**Description of the task:**
Filter the entries for lines with the word "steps".

[Records from a dataset]
━━━━━━━━

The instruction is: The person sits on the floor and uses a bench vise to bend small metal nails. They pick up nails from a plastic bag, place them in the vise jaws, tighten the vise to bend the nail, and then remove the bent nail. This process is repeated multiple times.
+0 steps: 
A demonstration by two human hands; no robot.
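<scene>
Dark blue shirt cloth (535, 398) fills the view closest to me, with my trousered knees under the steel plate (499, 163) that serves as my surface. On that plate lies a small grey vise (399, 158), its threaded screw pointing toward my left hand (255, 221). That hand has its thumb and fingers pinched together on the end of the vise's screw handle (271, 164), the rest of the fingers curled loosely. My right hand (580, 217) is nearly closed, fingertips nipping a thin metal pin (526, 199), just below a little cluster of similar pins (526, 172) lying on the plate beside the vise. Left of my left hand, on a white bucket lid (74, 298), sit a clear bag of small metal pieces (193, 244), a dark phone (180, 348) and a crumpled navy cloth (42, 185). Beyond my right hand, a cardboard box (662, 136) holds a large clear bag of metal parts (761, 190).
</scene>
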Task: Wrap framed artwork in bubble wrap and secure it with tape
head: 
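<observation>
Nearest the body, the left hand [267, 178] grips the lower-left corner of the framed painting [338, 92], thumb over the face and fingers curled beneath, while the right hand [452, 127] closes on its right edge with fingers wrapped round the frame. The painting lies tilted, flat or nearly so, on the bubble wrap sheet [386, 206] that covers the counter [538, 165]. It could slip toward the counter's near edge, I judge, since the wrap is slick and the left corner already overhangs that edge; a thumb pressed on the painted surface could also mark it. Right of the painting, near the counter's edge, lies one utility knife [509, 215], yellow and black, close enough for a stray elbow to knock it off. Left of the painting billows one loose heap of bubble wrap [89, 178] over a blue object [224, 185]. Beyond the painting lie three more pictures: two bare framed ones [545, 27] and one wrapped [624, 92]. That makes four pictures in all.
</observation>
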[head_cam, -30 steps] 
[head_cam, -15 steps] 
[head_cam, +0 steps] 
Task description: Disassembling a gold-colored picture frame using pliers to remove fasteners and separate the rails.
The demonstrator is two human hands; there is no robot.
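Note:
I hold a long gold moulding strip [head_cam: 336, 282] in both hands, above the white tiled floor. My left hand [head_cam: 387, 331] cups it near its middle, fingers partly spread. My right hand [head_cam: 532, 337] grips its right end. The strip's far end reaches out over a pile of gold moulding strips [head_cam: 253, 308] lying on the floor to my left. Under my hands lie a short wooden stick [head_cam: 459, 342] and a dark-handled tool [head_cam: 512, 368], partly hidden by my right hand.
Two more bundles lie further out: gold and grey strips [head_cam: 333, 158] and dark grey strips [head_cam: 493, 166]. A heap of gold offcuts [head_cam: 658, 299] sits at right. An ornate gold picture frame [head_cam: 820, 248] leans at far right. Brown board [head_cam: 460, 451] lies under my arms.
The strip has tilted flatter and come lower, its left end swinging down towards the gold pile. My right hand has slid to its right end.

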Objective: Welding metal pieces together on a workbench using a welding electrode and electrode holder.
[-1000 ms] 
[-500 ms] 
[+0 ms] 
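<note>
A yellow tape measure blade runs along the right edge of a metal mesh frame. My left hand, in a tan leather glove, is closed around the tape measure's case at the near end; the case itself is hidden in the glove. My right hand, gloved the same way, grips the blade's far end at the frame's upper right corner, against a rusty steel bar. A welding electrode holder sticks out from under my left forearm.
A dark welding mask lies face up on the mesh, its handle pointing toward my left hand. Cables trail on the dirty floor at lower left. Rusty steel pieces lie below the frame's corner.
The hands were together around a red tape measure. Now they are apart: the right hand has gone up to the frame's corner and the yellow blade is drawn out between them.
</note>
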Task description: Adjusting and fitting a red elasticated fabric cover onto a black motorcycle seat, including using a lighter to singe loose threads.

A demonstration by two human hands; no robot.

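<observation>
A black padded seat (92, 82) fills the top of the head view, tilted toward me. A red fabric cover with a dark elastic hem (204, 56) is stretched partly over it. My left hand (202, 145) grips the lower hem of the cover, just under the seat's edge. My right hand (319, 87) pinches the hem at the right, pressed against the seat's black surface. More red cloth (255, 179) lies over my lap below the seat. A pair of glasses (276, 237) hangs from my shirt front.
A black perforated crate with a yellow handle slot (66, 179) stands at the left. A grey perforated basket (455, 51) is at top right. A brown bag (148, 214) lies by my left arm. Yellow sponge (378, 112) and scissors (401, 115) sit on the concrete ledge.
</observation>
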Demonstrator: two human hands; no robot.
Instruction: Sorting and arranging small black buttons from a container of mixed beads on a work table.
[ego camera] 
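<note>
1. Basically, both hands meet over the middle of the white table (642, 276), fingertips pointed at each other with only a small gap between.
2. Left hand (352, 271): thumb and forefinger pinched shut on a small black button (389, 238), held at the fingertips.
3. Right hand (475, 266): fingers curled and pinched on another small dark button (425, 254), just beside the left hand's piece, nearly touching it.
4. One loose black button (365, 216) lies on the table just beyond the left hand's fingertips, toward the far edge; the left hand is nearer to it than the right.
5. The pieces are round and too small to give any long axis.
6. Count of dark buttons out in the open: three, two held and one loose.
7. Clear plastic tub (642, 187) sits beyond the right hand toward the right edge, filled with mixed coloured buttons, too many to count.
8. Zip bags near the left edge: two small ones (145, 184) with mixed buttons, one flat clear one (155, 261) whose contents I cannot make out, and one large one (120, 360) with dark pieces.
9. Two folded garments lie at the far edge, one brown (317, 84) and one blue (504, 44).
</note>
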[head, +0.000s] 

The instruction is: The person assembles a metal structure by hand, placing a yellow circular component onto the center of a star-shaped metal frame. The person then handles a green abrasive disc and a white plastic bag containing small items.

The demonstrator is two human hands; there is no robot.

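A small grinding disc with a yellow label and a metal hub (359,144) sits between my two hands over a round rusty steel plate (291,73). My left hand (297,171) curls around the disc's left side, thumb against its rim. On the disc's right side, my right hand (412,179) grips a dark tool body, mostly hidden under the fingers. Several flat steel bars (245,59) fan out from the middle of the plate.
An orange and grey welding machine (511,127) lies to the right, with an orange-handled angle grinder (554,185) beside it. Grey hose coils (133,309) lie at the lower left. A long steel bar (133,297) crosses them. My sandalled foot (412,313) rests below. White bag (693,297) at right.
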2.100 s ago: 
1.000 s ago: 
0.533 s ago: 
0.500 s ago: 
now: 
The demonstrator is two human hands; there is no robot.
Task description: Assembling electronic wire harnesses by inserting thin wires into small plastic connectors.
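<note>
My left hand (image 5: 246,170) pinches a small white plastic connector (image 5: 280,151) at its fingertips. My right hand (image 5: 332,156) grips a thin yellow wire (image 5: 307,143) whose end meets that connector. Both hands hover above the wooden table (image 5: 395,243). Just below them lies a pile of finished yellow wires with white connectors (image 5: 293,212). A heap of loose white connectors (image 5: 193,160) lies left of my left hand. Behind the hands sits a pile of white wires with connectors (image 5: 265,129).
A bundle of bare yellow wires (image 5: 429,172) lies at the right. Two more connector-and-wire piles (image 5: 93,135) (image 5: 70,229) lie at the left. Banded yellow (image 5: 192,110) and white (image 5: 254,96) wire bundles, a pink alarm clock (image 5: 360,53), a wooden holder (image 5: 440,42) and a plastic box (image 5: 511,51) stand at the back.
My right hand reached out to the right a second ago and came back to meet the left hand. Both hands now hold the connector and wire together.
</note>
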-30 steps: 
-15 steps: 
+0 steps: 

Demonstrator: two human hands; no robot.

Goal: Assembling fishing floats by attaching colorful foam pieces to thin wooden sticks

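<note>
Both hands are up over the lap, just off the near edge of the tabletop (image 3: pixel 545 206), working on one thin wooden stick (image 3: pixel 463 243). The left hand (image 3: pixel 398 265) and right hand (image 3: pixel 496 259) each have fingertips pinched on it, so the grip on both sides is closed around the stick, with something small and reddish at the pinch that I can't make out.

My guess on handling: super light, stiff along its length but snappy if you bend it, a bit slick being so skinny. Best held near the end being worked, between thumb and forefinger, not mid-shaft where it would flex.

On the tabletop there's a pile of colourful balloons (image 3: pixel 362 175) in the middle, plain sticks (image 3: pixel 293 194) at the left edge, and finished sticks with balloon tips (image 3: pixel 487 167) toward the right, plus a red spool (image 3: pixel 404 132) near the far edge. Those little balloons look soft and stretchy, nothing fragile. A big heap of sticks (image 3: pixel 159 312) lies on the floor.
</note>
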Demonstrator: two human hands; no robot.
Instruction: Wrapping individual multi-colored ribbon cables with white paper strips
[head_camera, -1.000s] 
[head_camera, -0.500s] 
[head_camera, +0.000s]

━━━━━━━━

**Answer for the task:**
+0 steps: 
[head_cam, -30 steps] 
[head_cam, -15 steps] 
[head_cam, +0 steps] 
-30 steps: 
-15 steps: 
+0 steps: 

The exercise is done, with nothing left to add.